2.8. The offered reconstruction of the regulatory framework e

jurisprudential appears consistent with jurisprudence
of the European Court of Human Rights, formed
on the art. 8 of the Convention, which not only protects

the individual against the arbitrary interference of authority

                                16public, but, on the positive side, requires the adoption of measures

aimed at effective respect for private life or
familiar even in relationships between private individuals. At the Court of

Strasbourg is responsible for verifying this in the light of the whole
of the findings of the case submitted to its examination, the
choosing appropriate measures to ensure compliance

of the art. 8, taking into account the margin of discretion
reserved for Contracting States.
This Court has already had the opportunity to point out how the thesis

of the survival of "defensive controls" you can find l
comfort in the jurisprudence of the ECtHR, citing i
precisely the case of Lopez Ribalda and others v. Spain, decided i
by the Grand Chamber deeming the initiative legitimate u
employer's secret control of workers through
video recording devices, powered by a n
“reasonable suspicion” regarding the commission of serious crimes
illicit, "as it is proportionate to the purpose (in i
legitimate self) to protect the organizational interest c
professional of the employer" (Cass. n. 25732/2021 -
cit., point 35).

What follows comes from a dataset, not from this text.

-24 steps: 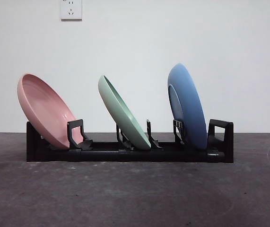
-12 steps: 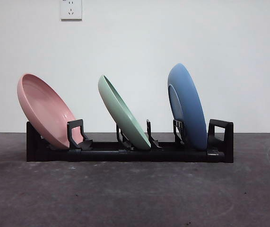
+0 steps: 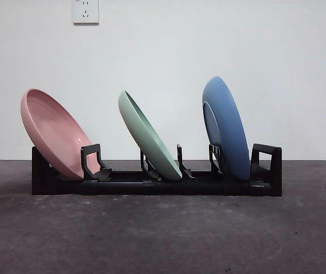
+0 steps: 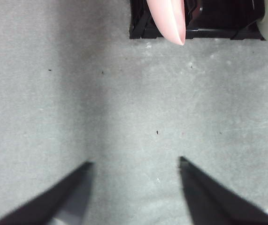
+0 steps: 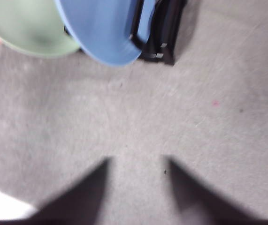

And
Even subsequently the Strasbourg Court moved i
in the same perspective, not finding the z
violation of the art. 8 of the Convention in the Gramaxo case s
c. Portugal, decided by sectional ruling of 13th
December 2022, a case in which a worker had been C
licensed on the basis of data collected by an e
geolocation installed on the vehicle that the employer
work had made available to him for the completion or
of duties as a medical representative. In this case, yes
considered that the national jurisdictions

had adequately balanced the interests at stake,
on the one hand the appellant's right to respect for the
his private life and, on the other, his legitimate purpose

pursued by the company to control expenses
resulting from the use of the vehicles entrusted to you
employees, reaching the conclusion that the country

                                17contractor had not failed to fulfill his positive obligations
sanctioned by the art. 8 of the Convention.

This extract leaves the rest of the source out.